Long Audio Alignment : Week 2

As indicated in my last update regarding Long Audio Alignment project (https://cmusphinx.github.io/2011/05/long-audio-alignment-week-1/), my attempt this week was to fix the problem of generating pronunciations for out of vocabulary (OOV) words. Due to lack of a reliable Java based Automata library, I added an existing phone generator from FreeTTS to Sphinx 4 to generate pronunciation hypothesis for OOV words.
The module for generating these hypothesis is modeled to ensure correct pronunciation hypothesis for:

  • Abbreviations: Words like "USD" in transcription could have a equivalent utterance as both as United States Dollar and U-S-D. Accuracy of this depends on the model used.
  • Numbers : "123" in text can have a equivalent utterance as "One Two Three" as well as "One Hundred Twenty Three"
  • OOV words that are neither abbreviation nor numbers are pronounced as it is ( i.e. default pronunciation generated by FreeTTS).

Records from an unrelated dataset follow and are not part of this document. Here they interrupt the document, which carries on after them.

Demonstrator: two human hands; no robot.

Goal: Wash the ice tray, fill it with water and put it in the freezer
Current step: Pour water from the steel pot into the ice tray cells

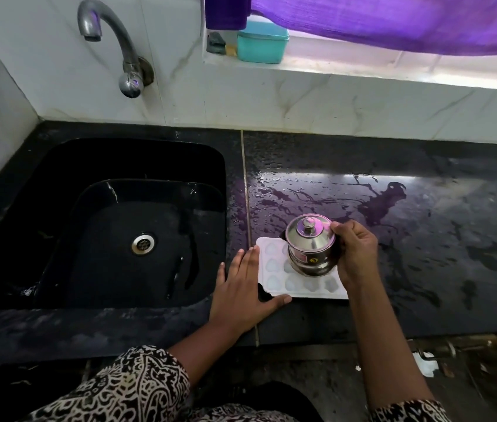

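Note:
A white ice tray (274, 283) with heart-shaped cells lies flat on the wet black counter (424, 239), just right of the sink. My right hand (357, 254) grips a small lidded steel pot (311, 245) and holds it over the tray's far half. My left hand (244, 290) lies flat with fingers spread, pressing against the tray's left edge and near corner. Whether the cells hold water I cannot tell.
The black sink (28, 208) with a steel drain (143, 244) fills the left. A chrome tap (113, 41) juts from the tiled wall above it. A teal box (262, 42) sits on the window ledge under a purple curtain (393, 19).

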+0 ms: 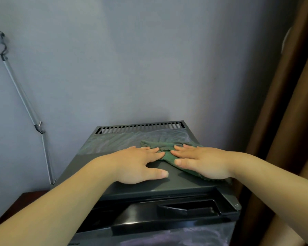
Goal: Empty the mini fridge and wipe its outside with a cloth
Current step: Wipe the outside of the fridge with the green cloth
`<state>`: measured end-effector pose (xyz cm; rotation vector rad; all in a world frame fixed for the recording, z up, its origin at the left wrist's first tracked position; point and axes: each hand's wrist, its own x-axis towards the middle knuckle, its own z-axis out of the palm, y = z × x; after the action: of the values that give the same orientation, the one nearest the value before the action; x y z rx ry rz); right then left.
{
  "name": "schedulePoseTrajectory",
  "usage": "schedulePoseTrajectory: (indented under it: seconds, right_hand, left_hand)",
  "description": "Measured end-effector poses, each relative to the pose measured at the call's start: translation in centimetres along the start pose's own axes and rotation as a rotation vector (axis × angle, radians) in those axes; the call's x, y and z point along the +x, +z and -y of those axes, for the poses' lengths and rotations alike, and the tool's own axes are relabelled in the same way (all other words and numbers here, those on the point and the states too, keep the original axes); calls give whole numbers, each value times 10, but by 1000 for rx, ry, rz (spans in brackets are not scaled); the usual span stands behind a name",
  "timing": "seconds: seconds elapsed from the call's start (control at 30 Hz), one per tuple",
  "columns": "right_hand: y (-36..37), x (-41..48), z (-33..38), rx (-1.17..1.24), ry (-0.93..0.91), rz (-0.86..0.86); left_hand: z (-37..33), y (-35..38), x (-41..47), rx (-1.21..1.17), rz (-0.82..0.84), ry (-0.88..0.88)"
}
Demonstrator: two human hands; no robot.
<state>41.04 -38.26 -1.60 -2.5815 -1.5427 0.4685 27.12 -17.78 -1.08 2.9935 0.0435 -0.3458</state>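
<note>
A dark grey mini fridge (114, 144) stands against the wall, seen from above, with a slotted vent along its back edge. A green cloth (160, 148) lies on the right half of its top. My right hand (203, 162) presses flat on the cloth with straight fingers. My left hand (140, 164) lies flat on the fridge top beside it, its fingertips touching the cloth's left edge. Streaky damp marks cover the back part of the top. The fridge door's upper edge with its recessed handle (185, 208) shows below my arms.
A grey-blue wall (132, 68) rises right behind the fridge. A metal lamp arm (25, 100) leans at the left. A brown curtain (283, 121) hangs close to the fridge's right side. A dark wooden surface (21, 203) sits low at the left.
</note>
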Motion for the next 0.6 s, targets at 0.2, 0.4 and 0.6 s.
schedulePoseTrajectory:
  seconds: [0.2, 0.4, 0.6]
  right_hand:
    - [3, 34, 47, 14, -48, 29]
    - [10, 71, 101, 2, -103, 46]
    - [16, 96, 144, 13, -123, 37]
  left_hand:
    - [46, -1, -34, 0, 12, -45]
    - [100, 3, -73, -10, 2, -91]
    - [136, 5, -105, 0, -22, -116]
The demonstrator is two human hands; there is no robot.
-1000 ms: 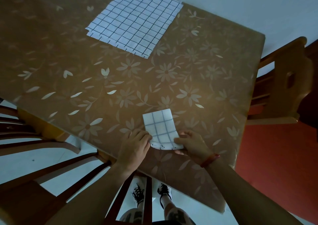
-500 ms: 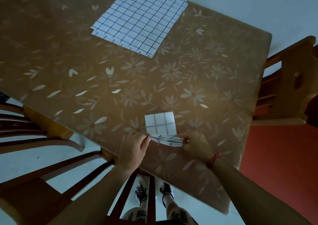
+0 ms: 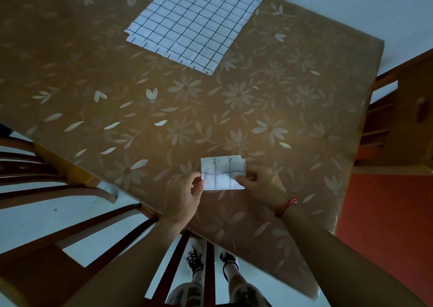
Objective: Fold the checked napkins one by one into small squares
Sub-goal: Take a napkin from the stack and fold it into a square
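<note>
Moved: your near napkin (image 3: 222,173) got folded over, now a short stack.
Grip: your left hand (image 3: 184,195) and right hand (image 3: 260,186) pinch its side edges.
Far bench (image 3: 293,91): pile (image 3: 194,23) flat.

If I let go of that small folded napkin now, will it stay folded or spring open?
The folded napkin probably relaxes a little: its top layer looks bowed between the left hand and right hand. It seems thin, light cloth, so likely floppy if lifted by one corner. On the glossy tablecloth it may slide easily.
</note>
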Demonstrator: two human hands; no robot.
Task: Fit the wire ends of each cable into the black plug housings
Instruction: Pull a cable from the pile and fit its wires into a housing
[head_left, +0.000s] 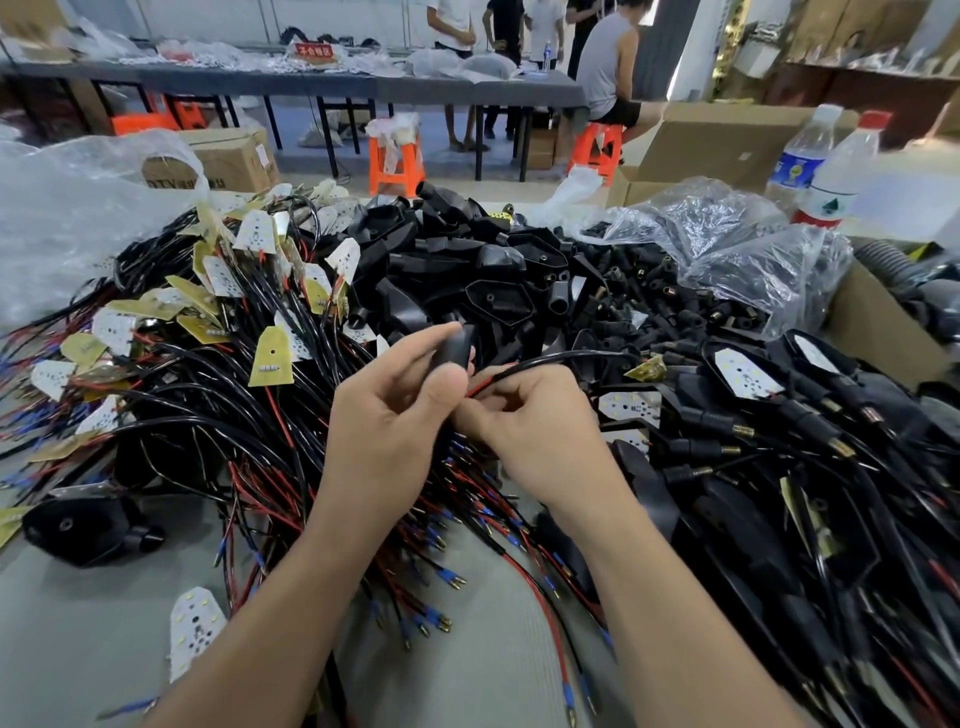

A branch long-audio-alignment has been created on SVN. Source files for this project can be found there.

With the current state of the Aligner model (i.e. with pronunciations for all words in the dictionary), the word error rate (WER) was found to have improved to 0.16 as compared to 0.18 without the pronunciation generator.

After a few quick experiments with grammars again, we next aim to model anchors based on trigram language model.